From 1912, the building of a permanent building to house the collection in Canberra was the major priority of the CAAB. However, this period included two World Wars and a Depression and Governments always considered they had more pressing priorities, including building the initial infrastructure of Canberra and Old Parliament House in the 1920s and the rapid expansion of Canberra and the building of government offices, Lake Burley Griffin and the National Library of Australia in the 1950s and early 1960s. Finally in 1965 the CAAB was able to persuade Prime Minister Robert Menzies to take the steps necessary to establish the gallery.[1] On 1 November 1967, Prime Minister Harold Holt formally announced that the Government would construct the building, two weeks before his death.

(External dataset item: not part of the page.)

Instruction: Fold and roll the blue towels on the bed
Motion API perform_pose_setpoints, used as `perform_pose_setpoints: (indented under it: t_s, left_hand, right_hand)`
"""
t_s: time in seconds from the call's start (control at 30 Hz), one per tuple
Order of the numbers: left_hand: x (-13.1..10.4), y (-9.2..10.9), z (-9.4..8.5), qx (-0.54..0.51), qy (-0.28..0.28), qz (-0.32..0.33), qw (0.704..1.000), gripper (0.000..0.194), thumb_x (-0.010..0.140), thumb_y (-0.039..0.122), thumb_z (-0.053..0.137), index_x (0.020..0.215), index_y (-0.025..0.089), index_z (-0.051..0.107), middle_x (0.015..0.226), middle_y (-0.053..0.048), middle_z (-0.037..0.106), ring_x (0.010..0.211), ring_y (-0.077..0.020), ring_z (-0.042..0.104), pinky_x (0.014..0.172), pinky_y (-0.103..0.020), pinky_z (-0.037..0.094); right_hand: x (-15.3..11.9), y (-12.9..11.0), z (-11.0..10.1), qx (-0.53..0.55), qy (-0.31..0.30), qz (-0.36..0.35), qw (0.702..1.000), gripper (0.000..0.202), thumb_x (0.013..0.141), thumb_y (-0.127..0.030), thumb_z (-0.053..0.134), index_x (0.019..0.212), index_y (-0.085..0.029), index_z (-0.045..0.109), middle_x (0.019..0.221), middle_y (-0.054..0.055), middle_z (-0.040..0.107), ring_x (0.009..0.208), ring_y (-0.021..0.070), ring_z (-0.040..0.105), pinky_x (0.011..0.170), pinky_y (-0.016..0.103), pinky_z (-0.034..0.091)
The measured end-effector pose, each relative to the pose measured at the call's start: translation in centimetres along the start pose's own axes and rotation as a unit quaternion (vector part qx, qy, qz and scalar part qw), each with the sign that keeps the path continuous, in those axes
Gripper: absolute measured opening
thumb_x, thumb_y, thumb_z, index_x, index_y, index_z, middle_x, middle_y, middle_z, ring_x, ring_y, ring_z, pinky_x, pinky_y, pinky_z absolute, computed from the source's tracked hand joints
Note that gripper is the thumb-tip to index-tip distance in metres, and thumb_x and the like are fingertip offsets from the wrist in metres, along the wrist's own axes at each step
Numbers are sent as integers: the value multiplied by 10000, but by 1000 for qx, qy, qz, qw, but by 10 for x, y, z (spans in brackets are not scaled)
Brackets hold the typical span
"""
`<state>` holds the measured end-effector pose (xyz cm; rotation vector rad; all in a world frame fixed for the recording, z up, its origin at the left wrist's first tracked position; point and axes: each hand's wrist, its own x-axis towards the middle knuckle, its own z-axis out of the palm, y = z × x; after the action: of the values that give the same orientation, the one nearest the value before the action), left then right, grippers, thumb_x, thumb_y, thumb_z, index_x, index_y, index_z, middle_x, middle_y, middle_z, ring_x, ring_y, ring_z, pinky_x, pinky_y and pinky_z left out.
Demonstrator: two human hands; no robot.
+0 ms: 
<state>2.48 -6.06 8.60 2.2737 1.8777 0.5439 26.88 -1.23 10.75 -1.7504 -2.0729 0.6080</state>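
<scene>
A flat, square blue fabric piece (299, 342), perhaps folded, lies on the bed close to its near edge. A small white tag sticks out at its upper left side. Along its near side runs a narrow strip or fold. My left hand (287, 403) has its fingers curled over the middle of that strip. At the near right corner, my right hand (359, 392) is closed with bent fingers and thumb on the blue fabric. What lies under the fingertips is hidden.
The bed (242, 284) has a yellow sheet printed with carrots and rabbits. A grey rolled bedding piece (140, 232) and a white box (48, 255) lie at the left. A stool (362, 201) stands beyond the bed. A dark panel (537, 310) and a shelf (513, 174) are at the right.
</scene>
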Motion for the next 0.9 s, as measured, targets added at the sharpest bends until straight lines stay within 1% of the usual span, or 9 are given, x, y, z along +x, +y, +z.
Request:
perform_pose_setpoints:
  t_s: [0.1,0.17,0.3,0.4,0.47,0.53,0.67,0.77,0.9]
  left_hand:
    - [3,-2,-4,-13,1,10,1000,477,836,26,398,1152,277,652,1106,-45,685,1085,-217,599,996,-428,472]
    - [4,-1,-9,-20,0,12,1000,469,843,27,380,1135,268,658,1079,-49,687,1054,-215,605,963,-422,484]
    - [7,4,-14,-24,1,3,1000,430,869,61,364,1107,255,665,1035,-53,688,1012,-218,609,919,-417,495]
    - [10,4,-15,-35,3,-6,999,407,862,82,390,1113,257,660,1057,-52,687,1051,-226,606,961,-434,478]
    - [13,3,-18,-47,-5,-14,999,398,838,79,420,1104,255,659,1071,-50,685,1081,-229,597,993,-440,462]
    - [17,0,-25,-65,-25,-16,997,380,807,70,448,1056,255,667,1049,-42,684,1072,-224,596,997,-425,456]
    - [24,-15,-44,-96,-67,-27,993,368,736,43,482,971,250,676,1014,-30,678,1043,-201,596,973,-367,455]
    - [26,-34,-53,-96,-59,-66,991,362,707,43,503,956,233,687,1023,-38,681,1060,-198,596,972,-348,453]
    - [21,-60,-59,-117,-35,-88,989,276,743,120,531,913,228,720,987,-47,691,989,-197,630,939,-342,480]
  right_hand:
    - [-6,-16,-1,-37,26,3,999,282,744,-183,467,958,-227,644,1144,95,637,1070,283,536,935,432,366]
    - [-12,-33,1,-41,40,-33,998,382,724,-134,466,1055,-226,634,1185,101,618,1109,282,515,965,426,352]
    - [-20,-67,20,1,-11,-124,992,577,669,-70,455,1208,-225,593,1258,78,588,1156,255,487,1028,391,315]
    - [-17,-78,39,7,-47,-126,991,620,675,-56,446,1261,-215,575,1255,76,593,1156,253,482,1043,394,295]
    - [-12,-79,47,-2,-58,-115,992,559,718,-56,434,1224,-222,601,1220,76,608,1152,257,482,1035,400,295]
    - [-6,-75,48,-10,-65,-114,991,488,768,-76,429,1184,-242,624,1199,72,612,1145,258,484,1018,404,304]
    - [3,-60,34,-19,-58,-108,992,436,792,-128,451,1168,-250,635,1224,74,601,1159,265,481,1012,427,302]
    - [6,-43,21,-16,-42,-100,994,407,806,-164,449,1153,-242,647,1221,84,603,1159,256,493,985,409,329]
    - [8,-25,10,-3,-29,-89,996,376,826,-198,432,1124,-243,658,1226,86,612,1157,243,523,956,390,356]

The design of the building was complcated by the difficulty in finalising its location, which was affected by the layout of the Parliamentary Triangle. The main problem was the final site of the new Parliament House. In Canberra's original Griffin 1912 plan, Parliament House was to be built on Camp Hill, between Capital Hill and the Provisonal Parliament House and a Capitol was to be built on top of Capital Hill. He envisaged the Capitol to be "either a general administration structure for popular receptions and ceremony or for housing archives and commemorating Australian Achivements".[2]. In the early 1960s, the National Capital Development Commission (NCDC) proposed, in accordance with the 1958 and 1964 Holford plans for the Parliamentary Triangle, that the site for the new Parliament House be moved to the shore of Lake Burley Griffin, with a vast National Place, to be built on its south side, to be surrounded by a large mass of buildings. The Gallery would be built on Capital Hill, along with other national cultural institutions.[3]

In 1968, Colin Madigan of Edwards Madigan Torzillo and Partners won the competition for the design, even though no design could be finalised, as the final site was now in doubt. Prime Minister John Gorton stated that,

The Competition had as its aim not a final design for the building but rather the selection of a vigorous and imaginative architect who would then be commissioned to submit the actual design of the Gallery.[4]
Gorton proposed to Parliament in 1968 that it endorse Holford's lakeside site for the new Parliament House, but it refused and sites at Camp Hill and Capital Hill were then investigated. As a result, the Government decided that the Gallery could not be built on Capital Hill.[5] In 1971, the Government selected a 17 hectare site on the eastern side of the proposed National Place, between King Edward Terrace and for the Gallery. Even though it was now unlikely that the lakeside Parliament House would proceed, a raised National Place (to hide parking stations) surrounded by national institutions and government offices was still planned.[6] Madigan's brief included the Gallery, a building for the High Court of Australia and the precinct around them, linking to the raised National Place at the centre of the Land Axis of the Parliamentary Triangle, which then led to the National Library on the western side.